■ GOAL OF THE EXERCISE ■
Write out only the opening lines of the entries, through the line with "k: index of".
*** Opening MATERIAL FOR THIS EXERCISE ***
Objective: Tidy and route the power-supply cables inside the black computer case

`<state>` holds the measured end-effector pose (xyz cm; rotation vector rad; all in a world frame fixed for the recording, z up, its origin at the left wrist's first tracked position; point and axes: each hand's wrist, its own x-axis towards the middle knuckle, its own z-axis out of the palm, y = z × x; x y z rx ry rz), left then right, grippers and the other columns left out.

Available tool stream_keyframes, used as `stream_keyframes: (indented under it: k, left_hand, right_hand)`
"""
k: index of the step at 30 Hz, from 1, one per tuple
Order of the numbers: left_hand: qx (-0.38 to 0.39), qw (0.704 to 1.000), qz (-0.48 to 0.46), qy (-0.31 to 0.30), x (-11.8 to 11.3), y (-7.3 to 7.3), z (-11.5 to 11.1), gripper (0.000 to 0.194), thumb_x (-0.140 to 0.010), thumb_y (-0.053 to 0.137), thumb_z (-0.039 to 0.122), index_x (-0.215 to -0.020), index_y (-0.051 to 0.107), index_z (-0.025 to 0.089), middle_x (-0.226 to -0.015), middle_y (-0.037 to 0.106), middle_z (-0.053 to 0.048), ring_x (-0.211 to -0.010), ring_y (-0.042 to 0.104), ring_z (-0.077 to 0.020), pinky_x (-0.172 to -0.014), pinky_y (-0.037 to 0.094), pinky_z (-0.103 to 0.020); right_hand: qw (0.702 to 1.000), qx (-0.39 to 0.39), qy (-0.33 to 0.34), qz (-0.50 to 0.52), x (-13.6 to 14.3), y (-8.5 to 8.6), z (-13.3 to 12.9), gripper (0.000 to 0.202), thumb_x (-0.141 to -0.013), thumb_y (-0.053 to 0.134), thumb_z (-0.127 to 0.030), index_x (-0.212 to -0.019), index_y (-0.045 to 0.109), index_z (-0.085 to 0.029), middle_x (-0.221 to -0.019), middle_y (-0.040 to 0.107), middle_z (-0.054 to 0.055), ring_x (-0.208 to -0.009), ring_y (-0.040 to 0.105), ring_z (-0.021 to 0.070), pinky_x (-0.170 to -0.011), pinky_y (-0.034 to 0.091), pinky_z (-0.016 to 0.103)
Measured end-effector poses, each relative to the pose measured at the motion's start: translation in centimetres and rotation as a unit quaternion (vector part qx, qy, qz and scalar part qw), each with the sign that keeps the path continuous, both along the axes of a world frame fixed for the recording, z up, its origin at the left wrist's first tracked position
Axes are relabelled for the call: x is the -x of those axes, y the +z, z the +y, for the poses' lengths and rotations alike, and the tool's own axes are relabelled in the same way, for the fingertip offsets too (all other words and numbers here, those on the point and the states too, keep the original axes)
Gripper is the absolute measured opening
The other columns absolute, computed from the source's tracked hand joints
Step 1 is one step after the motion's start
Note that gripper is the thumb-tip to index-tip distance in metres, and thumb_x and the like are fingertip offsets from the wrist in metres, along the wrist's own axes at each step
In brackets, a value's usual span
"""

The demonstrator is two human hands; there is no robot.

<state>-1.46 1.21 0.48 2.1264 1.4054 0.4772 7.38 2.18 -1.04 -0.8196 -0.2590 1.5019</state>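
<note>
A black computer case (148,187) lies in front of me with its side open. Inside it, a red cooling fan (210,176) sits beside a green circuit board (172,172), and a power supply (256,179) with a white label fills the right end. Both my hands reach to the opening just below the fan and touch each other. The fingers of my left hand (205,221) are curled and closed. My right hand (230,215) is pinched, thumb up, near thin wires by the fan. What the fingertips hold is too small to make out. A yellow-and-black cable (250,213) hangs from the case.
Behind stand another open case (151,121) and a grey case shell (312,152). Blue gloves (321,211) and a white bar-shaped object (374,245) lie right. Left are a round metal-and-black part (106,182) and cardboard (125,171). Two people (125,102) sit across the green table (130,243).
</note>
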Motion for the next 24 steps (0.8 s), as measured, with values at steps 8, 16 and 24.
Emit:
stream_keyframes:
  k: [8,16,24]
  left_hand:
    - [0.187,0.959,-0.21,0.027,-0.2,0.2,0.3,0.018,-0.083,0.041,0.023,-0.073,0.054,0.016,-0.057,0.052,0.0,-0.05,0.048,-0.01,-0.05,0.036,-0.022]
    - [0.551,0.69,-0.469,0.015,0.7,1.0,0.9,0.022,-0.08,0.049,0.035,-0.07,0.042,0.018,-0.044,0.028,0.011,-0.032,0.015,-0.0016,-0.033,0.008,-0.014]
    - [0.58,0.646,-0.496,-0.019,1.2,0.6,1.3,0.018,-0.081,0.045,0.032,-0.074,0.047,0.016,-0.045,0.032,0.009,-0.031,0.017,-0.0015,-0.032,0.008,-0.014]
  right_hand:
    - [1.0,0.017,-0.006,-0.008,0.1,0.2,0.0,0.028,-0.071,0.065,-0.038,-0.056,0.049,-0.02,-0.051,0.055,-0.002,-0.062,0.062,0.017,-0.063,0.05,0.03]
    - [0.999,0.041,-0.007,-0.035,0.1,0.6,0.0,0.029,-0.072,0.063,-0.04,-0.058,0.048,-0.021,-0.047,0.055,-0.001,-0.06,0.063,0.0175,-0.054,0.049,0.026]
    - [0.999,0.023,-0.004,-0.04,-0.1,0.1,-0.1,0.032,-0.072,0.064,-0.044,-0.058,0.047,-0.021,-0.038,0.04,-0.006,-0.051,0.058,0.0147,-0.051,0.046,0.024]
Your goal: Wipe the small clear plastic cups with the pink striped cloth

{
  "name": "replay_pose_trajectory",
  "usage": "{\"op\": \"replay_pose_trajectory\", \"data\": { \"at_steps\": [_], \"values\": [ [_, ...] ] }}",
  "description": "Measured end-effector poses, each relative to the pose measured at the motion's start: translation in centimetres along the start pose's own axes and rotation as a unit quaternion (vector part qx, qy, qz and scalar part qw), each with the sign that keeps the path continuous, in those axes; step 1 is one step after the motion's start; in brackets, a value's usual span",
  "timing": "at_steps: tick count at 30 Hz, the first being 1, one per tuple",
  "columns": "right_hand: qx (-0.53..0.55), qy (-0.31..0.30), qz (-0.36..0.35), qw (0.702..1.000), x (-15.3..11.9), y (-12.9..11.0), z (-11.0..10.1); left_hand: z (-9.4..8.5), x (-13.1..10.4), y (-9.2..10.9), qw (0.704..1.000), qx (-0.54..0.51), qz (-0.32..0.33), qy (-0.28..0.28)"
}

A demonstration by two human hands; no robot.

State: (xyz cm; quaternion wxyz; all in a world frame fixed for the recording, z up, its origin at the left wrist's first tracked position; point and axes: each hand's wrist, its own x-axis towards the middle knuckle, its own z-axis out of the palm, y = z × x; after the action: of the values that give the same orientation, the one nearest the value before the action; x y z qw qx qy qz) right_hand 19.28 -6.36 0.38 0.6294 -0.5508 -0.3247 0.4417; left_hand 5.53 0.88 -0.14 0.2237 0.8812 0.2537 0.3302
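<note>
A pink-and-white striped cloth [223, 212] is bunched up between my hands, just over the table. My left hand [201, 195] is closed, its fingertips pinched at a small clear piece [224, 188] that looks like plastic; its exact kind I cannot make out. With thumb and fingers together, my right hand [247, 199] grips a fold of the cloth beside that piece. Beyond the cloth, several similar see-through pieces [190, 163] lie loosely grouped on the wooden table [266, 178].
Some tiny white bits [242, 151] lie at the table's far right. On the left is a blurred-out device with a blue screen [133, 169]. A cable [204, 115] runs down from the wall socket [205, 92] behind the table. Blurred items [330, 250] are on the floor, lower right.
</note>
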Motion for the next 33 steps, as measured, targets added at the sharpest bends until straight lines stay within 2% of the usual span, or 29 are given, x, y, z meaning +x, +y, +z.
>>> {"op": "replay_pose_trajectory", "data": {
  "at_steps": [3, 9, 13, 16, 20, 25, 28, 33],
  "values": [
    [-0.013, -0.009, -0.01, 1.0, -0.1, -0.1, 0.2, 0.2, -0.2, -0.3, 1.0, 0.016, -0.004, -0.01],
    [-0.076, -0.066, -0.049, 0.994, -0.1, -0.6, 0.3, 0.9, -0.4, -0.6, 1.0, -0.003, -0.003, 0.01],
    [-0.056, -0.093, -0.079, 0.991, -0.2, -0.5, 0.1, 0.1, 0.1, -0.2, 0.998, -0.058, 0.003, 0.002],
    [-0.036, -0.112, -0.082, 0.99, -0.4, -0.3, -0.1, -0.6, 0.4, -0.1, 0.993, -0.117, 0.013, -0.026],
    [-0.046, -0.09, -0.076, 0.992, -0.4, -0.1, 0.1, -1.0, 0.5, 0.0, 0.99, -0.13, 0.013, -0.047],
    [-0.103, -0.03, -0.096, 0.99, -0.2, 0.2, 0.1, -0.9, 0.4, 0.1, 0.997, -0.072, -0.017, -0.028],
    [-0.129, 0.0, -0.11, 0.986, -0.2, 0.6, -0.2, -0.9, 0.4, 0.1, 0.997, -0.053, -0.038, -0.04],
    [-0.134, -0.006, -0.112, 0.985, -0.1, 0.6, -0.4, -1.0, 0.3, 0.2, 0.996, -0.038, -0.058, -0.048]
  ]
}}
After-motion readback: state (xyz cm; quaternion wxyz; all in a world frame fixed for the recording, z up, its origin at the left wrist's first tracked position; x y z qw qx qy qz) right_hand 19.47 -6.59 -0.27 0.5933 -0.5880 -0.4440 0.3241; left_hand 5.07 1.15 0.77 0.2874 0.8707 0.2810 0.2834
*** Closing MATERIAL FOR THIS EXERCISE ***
■ RESULT OF THE EXERCISE ■
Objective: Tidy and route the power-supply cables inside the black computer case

`<state>` holds the measured end-effector pose (xyz cm; rotation vector rad; all in a world frame fixed for the recording, z up, its origin at the left wrist's first tracked position; point and axes: each hand's wrist, its own x-axis towards the middle knuckle, its own z-axis out of the palm, y = z × x; x y z rx ry rz), left then right, grippers and the other columns left out.

Available tool stream_keyframes, used as `stream_keyframes: (indented under it: k, left_hand, right_hand)`
"""
k: index of the step at 30 Hz, from 1, one per tuple

The exercise contains no remaining tasks.